(Excerpts from a dataset)

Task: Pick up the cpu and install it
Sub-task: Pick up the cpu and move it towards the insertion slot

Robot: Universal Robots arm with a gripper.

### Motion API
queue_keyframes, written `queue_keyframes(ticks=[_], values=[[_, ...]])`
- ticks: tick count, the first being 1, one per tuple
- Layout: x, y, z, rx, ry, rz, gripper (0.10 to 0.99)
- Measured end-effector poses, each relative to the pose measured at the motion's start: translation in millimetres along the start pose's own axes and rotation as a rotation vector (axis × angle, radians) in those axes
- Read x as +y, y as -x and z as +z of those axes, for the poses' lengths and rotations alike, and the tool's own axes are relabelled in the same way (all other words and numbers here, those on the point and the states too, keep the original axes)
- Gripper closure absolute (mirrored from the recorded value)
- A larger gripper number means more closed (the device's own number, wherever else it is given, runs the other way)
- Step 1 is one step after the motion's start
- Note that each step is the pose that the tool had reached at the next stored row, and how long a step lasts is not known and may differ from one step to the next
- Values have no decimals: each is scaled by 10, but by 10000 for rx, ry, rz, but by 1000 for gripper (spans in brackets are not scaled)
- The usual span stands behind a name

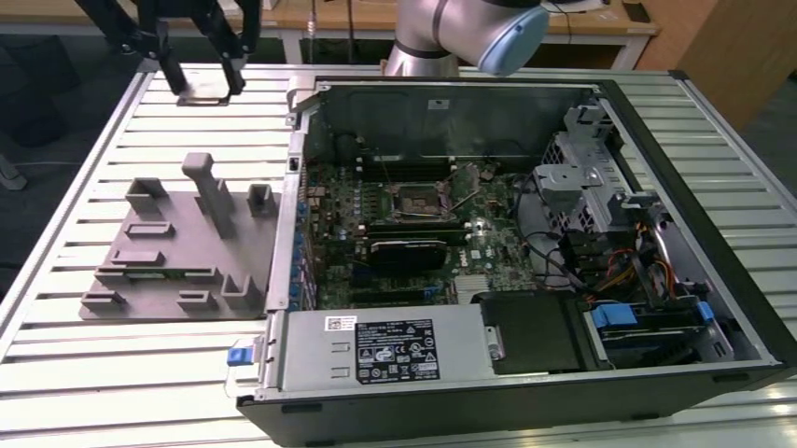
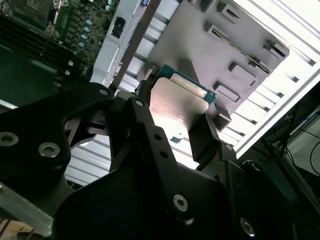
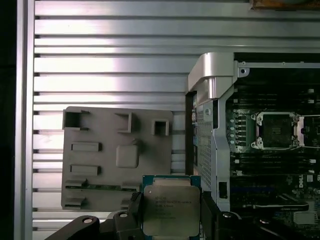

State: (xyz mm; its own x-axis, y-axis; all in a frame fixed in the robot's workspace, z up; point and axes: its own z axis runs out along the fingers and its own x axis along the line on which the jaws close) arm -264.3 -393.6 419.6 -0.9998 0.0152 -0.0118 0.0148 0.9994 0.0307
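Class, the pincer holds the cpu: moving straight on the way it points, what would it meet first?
Most likely the grey tray, near its edge, since the cpu in the pincer overlaps it; depth is unclear.

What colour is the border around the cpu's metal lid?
The cpu has a blue-green border, clearest in the first wrist view.

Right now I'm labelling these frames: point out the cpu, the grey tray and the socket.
cpu (image 3: 171, 210): first wrist view, centre of its metal top.
grey tray (image 3: 100, 131): first wrist view, bare flat surface.
socket (image 3: 275, 130): first wrist view, middle of its recess.
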Motion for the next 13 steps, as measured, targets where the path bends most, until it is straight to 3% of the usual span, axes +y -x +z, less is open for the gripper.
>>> queue_keyframes(ticks=[13], values=[[2,317,95,7,1,2,541]])
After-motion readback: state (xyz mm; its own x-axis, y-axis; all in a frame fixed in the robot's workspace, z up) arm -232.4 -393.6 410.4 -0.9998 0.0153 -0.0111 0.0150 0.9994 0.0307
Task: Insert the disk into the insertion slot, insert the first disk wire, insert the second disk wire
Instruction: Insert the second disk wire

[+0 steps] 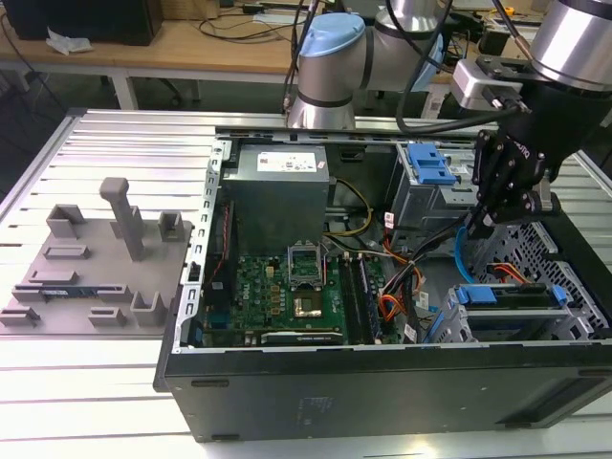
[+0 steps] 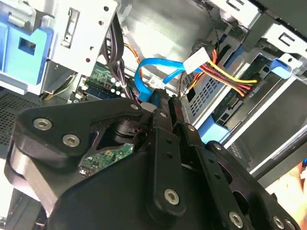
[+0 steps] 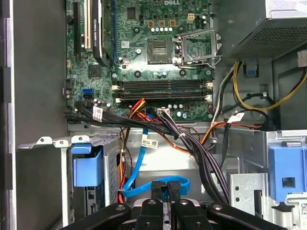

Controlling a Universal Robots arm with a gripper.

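My fingers (image 3: 165,203) are clamped on the blue wire (image 3: 139,160) inside the open case (image 1: 382,382). The disk (image 1: 507,296) — silver, blue-framed — sits in the slot (image 1: 478,330), a perforated grey cage, at the exterior view's right, near the motherboard (image 3: 144,52).

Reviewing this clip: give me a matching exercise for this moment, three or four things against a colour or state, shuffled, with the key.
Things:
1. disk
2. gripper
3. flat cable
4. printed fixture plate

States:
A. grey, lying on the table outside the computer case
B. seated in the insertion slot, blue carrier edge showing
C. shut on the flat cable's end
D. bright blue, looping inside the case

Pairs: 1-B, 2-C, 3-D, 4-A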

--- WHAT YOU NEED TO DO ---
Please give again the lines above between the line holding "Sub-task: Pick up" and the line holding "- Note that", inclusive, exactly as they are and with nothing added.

--- TASK OUTPUT ---
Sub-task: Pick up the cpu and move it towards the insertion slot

Robot: Universal Robots arm with a gripper.

### Motion API
queue_keyframes, written `queue_keyframes(ticks=[_], values=[[_, ...]])`
- ticks: tick count, the first being 1, one per tuple
- Layout: x, y, z, rx, ry, rz, gripper (0.10 to 0.99)
- Measured end-effector poses, each relative to the pose measured at the motion's start: translation in millimetres along the start pose's own axes and rotation as a rotation vector (axis × angle, radians) in those axes
- Read x as +y, y as -x and z as +z of those axes, for the poses' lengths and rotations alike, and the tool's own axes are relabelled in the same way (all other words and numbers here, those on the point and the states too, keep the original axes)
- Gripper closure absolute (mirrored from the recorded value)
- A larger gripper number means more closed (the device's own number, wherever else it is given, runs the other way)
- Step 1 is one step after the motion's start
- Note that each step is the pose that the tool had reached at the next stored row, and how long a step lasts is not known and may differ from one step to the next

The work on the exercise is done.